Of course there were other novels I might equally have wished to see there – Simon Ings’s The Smoke, James Smythe’s I Still Dream, Christopher Priest’s An American Story, Joyce Carol Oates’s Hazards of Time Travel, Louise Erdrich’s Future Home of the Living God spring forcefully to mind – but given that the shortlist can only be six books long, it was wonderful to see Aliya Whiteley’s The Loosening Skin and Ahmed Saadawi’s Frankenstein in Baghdad making a showing, and I was especially intrigued by Simon Stalenhag’s The Electric State. As with the inclusion of Nick Drnaso’s Sabrina on last year’s Booker longlist, the judges’ selection of The Electric State highlights a different approach to science fiction and to creating narrative. I found the cumulative effect of Stalenhag’s extraordinary artwork to be something quite special, and if the text portion of the book had been just that little bit more substantial then Rosewater might have had even more of a fight on its hands!
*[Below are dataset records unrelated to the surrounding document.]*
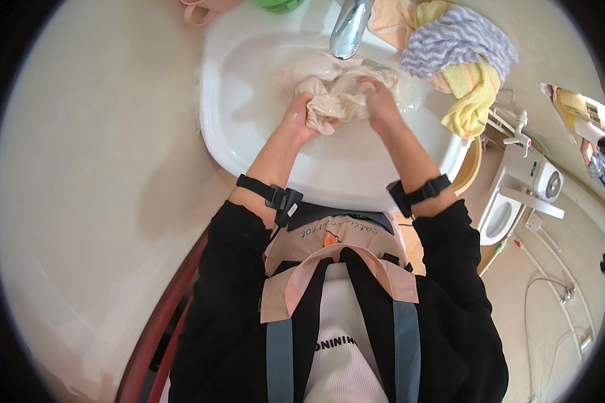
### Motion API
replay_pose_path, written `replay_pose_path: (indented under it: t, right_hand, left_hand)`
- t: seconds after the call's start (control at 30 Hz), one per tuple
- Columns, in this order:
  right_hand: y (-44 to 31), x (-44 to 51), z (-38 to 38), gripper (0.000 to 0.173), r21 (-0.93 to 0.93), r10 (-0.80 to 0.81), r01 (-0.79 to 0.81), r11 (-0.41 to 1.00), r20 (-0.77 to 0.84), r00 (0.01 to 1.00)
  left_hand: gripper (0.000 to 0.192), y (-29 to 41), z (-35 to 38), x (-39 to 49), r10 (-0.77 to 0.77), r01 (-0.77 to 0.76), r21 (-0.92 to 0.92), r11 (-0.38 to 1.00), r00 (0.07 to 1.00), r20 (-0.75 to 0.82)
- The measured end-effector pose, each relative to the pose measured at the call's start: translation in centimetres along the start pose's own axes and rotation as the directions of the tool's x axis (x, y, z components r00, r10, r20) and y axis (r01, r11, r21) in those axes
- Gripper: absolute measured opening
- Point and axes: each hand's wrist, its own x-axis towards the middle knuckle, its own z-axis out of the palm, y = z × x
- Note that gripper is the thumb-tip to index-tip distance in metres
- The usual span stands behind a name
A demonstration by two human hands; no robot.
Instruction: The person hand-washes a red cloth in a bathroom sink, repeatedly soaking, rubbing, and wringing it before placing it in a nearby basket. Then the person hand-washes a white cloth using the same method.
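Observation:
In the white washbasin lies a wet, crumpled, pale cream cloth, partly in water. My left hand grips its lower left end, with the thumb on top and fingertips showing underneath. My right hand is closed around the cloth's right side; its fingers are partly hidden by folds. The chrome faucet hangs over the basin, just above the cloth in the picture. Whether water runs from it I cannot tell.
Striped purple and yellow towels drape over the basin's right corner, beside a peach cloth. A green container and a pink cup stand at the back. Right of the basin are a yellowish tub and a toilet.

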Motion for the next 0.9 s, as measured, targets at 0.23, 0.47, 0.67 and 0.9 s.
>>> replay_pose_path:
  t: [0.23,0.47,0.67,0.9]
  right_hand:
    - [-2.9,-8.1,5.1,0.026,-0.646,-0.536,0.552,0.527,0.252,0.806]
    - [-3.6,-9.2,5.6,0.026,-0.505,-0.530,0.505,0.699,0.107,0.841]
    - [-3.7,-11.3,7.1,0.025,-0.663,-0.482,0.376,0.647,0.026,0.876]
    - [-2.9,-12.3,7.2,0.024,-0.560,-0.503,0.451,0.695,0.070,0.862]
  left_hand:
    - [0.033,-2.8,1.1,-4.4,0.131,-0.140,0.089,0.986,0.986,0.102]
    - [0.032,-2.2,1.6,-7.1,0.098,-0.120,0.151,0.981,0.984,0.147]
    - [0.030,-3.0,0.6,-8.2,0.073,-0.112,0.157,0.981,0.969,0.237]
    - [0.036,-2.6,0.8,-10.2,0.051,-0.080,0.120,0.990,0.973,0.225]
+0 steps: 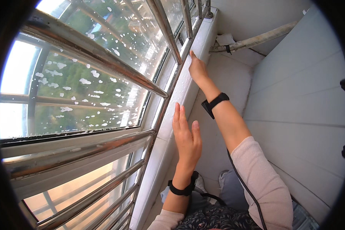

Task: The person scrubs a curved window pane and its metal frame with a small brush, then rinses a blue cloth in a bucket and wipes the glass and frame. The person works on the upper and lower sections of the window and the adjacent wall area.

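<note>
My left hand (187, 135) is raised beside the white tiled ledge (164, 126), its fingers extended, the thumb apart and nothing held. Farther along the ledge is my right hand (198, 69), seen from its back, with one digit pointing forward. Its other fingers are mostly hidden, so I cannot tell if it grips something or touches the ledge. Water drops dot the ledge near that hand. To the left, behind metal bars (115, 66), a window pane (74, 115) carries many white foam patches and drops.
A metal rail (172, 83) runs along the ledge. At the far end a worn pipe (256, 38) slants across the corner. A large pale panel (299, 95) stands on the right. A black cable (244, 184) hangs by my right sleeve. My shoes (199, 182) are below.
</note>
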A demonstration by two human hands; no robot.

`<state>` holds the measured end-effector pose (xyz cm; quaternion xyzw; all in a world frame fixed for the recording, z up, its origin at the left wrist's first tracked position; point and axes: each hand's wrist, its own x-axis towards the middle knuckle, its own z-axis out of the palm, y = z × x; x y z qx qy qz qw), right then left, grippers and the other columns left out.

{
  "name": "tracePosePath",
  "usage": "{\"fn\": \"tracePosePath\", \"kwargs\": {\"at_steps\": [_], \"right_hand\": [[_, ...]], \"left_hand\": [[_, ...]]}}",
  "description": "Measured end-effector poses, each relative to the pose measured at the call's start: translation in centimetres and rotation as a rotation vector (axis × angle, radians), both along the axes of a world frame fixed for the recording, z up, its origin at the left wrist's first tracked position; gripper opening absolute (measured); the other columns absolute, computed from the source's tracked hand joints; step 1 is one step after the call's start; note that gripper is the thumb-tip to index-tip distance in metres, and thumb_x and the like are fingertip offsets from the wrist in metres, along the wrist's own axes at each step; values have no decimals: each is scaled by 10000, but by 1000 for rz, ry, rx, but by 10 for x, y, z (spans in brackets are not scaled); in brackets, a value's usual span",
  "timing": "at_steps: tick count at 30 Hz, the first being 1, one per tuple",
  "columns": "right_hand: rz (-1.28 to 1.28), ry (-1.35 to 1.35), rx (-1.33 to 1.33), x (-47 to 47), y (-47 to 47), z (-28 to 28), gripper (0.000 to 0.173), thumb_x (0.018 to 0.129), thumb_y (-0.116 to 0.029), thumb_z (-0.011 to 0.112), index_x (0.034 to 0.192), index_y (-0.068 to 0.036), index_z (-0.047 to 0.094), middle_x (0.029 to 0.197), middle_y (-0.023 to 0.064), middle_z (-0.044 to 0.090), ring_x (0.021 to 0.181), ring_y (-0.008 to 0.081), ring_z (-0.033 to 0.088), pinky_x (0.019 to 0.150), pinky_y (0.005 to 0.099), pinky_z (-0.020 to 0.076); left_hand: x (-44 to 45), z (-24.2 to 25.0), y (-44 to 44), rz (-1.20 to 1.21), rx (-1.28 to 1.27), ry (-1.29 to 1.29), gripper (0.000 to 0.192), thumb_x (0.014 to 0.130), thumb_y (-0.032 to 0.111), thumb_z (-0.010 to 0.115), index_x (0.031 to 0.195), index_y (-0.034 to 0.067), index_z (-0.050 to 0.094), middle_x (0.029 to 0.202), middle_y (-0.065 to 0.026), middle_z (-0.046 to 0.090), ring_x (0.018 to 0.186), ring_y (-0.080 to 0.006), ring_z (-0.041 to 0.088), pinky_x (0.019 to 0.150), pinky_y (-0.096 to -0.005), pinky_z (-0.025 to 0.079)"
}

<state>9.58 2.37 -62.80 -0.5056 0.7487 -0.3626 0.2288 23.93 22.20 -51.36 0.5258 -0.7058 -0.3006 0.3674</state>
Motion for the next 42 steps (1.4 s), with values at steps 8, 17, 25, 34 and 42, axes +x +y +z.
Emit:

For an in-depth critical appraisal of this year’s Clarke shortlist, I recommend you treat yourself to a read of M. L. Clark’s overview at Strange Horizons (Part 1 and Part 2). I found this to be well on a par with Vajra Chandrasekera’s summation last year, the kind of thoughtful critical writing that seeks to understand what the writer was striving for as well as situating the novels in relation to current trends within science fiction literature. Like Vajra’s, it’s a great piece of work and deserves attention. For anyone seeking an introduction to the Clarke Award and what it’s doing, I can think of none better.

After taking a deliberate step back from Clarke blogging this year, I find I’ve been missing the fire and fury and am already hatching plans for some new commentary of my own in the months to come. Congratulations once again to Tade Thompson, and roll on Clarke 2020!